Il legislatore ha dovuto però contemperare la finalità di conseguire l’esdebitazione da tutti i debiti residui del soggetto che accede ad una delle tre procedure previste, (oggi accordo di composizione della crisi, piano del consumatore e liquidazione del patrimonio; domani concordato minore, ristrutturazione dei debiti del consumatore, liquidazione controllata), con la legittima aspettativa dei creditori al soddisfacimento delle proprie pretese. Ecco perché è previsto il necessario intervento del Tribunale di competenza, a garanzia del rispetto di tutte le disposizioni di legge. Pertanto sono stati istituiti gli OCC, acronimo di Organismo di Composizione della Crisi, accreditati presso il Ministero di Giustizia, presenti ormai in quasi tutto il territorio nazionale, ed è previsto un registro dei Gestori della Crisi, tenuto sempre presso lo stesso Ministero, popolato da professionisti appositamente formati, in possesso di requisiti molto stringenti, ed in costante aggiornamento.

Per avviare il percorso è necessario rivolgersi all’OCC, che nominerà il professionista incaricato di assistere il soggetto fino alla presentazione del ricorso presso il Tribunale di competenza il quale, con appositi provvedimenti, dichiarerà aperta la procedura (decreto di apertura della liquidazione, decreto di ammissione/quindi omologa del piano del consumatore o dell’accordo con i creditori), per poi passare alla fase dell’esecuzione.

I soggetti ai quali la normativa si rivolge sono le persone fisiche, le società e gli enti non fallibili.ai sensi della vigente legge fallimentare, a condizione che si trovino in una situazione di perdurante squilibrio tra le obbligazioni assunte e il patrimonio prontamente liquidabile per farvi fronte, che determina la rilevante difficoltà di adempiere le proprie obbligazioni, ovvero la definitiva incapacità di adempierle regolarmente.

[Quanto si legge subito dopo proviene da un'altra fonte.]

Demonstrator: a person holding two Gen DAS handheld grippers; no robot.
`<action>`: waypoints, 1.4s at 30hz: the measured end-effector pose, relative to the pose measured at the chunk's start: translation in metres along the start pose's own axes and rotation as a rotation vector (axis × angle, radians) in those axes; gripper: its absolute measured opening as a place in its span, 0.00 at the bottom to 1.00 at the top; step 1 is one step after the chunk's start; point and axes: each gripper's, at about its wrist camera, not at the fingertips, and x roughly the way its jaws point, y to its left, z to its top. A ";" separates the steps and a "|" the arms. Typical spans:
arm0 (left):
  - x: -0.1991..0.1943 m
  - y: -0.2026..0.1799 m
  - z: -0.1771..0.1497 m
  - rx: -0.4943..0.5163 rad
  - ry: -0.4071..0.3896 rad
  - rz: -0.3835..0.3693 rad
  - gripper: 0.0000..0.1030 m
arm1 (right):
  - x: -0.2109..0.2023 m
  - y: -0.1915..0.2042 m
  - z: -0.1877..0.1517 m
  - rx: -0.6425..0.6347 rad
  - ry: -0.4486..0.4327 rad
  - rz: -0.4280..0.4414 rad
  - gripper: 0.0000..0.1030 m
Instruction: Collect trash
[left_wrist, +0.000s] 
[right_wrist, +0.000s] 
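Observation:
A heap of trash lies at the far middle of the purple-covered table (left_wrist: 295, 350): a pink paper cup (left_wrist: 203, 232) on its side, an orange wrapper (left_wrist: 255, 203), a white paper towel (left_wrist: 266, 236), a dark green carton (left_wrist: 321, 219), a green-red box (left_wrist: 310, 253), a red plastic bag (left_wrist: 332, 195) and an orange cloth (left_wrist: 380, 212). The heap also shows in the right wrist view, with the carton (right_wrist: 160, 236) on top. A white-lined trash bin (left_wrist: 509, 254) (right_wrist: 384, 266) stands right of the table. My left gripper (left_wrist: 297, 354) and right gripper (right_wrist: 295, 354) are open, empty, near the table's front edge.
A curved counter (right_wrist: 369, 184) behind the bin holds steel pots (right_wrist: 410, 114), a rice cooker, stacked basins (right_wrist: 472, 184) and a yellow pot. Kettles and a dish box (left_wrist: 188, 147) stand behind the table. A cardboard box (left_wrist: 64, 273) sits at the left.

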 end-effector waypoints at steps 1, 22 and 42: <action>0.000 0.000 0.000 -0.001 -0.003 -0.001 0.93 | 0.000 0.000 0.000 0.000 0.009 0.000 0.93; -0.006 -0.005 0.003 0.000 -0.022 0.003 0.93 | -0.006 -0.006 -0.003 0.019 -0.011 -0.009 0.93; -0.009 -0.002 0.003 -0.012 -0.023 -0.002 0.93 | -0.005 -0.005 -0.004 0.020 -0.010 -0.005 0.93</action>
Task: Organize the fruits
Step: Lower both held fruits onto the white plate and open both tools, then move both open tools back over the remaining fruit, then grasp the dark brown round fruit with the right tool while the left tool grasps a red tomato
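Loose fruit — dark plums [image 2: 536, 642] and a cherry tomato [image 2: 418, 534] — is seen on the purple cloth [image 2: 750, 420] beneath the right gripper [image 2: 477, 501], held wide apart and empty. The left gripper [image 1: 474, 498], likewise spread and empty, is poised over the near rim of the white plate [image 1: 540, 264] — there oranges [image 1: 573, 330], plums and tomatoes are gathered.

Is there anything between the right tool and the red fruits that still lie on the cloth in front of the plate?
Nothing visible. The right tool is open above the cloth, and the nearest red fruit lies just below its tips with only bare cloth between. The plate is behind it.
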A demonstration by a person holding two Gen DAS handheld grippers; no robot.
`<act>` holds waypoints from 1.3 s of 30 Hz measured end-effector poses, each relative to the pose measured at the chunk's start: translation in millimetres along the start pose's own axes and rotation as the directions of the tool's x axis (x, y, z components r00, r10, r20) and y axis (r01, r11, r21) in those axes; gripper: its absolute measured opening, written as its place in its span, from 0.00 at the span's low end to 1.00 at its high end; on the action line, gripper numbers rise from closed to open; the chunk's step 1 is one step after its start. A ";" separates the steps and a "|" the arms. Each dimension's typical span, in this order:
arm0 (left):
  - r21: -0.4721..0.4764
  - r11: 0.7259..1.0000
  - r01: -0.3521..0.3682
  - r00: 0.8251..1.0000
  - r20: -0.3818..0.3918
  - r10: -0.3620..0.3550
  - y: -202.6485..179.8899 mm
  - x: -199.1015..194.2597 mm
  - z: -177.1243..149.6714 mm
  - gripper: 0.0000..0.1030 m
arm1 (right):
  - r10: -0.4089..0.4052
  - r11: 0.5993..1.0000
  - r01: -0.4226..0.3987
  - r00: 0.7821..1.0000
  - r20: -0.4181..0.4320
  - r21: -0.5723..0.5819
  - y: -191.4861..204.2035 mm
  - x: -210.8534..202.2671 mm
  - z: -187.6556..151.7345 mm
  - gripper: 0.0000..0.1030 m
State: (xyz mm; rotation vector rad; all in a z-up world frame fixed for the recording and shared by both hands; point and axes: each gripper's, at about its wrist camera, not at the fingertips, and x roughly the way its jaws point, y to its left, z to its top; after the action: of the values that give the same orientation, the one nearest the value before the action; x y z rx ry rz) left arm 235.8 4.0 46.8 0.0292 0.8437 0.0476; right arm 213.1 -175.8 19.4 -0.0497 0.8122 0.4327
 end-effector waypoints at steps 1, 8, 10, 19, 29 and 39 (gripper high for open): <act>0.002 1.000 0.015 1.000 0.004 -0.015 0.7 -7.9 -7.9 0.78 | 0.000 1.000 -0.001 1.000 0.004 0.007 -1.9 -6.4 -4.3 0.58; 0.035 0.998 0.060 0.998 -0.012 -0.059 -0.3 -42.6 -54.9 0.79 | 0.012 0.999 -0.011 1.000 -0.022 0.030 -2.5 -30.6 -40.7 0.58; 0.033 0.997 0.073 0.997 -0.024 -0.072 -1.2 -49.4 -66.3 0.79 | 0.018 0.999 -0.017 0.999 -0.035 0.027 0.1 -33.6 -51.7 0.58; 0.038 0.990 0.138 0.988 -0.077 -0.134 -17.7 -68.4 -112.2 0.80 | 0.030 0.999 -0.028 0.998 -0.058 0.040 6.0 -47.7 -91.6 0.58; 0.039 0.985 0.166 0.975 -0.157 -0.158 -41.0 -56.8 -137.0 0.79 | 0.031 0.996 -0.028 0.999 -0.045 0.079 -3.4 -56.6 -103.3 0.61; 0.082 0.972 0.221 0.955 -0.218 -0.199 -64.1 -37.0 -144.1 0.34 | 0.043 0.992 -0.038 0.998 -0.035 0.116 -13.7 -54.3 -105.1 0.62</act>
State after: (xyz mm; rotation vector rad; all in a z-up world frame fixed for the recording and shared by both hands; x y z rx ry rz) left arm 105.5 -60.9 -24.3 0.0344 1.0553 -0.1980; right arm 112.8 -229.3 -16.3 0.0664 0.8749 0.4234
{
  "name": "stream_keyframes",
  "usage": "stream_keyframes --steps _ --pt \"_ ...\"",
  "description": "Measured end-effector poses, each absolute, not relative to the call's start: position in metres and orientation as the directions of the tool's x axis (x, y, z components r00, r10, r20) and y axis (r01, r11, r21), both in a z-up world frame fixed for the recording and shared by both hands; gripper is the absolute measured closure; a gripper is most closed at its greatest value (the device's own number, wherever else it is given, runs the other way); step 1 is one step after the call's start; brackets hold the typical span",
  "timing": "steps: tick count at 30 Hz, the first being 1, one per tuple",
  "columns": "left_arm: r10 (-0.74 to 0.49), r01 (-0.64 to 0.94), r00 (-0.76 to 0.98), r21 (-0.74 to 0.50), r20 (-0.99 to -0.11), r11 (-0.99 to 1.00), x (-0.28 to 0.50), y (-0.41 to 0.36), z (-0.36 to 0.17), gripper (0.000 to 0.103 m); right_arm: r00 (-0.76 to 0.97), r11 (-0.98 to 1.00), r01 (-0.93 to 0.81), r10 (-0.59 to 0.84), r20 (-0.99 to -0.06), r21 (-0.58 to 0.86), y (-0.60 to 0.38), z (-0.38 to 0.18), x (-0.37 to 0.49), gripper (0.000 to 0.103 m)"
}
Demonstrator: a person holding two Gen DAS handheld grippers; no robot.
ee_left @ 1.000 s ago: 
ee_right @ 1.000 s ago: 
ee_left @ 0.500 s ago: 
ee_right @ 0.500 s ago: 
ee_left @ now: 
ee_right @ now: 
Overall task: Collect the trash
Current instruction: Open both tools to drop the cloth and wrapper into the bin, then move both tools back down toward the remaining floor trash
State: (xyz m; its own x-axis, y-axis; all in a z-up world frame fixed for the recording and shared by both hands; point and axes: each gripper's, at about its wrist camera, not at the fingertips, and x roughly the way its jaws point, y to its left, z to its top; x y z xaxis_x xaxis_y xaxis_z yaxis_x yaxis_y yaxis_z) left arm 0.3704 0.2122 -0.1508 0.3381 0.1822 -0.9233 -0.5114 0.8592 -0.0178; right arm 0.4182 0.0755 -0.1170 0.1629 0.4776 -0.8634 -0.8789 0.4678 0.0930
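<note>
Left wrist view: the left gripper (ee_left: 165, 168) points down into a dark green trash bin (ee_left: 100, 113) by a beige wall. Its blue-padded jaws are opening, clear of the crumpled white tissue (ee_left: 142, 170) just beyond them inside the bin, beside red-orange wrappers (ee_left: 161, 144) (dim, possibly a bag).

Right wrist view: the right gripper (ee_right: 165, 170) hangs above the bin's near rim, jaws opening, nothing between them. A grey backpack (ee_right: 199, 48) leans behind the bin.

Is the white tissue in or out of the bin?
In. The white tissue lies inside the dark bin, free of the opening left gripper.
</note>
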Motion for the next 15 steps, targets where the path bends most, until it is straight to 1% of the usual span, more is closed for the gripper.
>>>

Quando viene avviata la procedura, con la formale domanda rivolta all’Occ competente, e con la nomina e la conseguente accettazione da parte del professionista incaricato/gestore della crisi, si attiva una pluralità di meticolosi adempimenti finalizzati a ricostruire fedelmente la situazione del soggetto, per permettere al giudice di valutare tutte le numerose condizioni di ammissibilità della proposta che verrà presentata; il ricorso sarà necessariamente accompagnato dalla relazione particolareggiata sottoscritta dal gestore della crisi e dalla relativa documentazione di supporto.

Il ceto creditorio, che subirà la riduzione parziale o totale dei propri diritti, non potrà avviare alcuna procedura esecutiva individuale, anzi subirà la sospensione di quelle in corso, così come si interromperanno le cessioni del quinto e le delegazioni di pagamento eventualmente in corso, fenomeni molto diffusi nel panorama finanziario italiano.

La forte compressione che i diritti dei creditori viene a subire sembra essere bilanciata da tutta una serie di norme, il rispetto delle quali riduce considerevolmente la possibilità che le pratiche omologate sfuggano al conseguimento della finalità sociale che l’istituto in questione vuole raggiungere: contrastare forme di usura e, soprattutto, favorire grazie all’esdebitazione, la ripresa nazionale.

Tra queste norme rileviamo, in particolare, quelle che impongono al soggetto che avvia la procedura un sacrificio economico/finanziario variamente configurabile (messa a disposizione del proprio patrimonio, in tutto o in parte, o di somme di soggetti terzi/es. di un parente, o di quota del proprio reddito disponibile, o di utilità rilevanti sopravvenute, nel caso di debitore incapiente).

In conclusione, se da un lato, proprio in questi mesi si assiste ad un incremento di procedure omologate (soggetti deboli: affetti da ludopatia, con finanziamenti insostenibili, coppie separate, persone che hanno perso il lavoro, o che hanno dato in passato garanzie a familiari, soci di società in difficoltà), dall’altro lato bisognerà necessariamente attendere un periodo di tempo maggiore per capire se concretamente l’istituto in questione avrà contribuito alla soluzione della crisi da sovraindebitamento che sempre più colpisce soggetti che, a vario titolo, come succitato, rischiano di rimanere esclusi dal tessuto economico e sociale.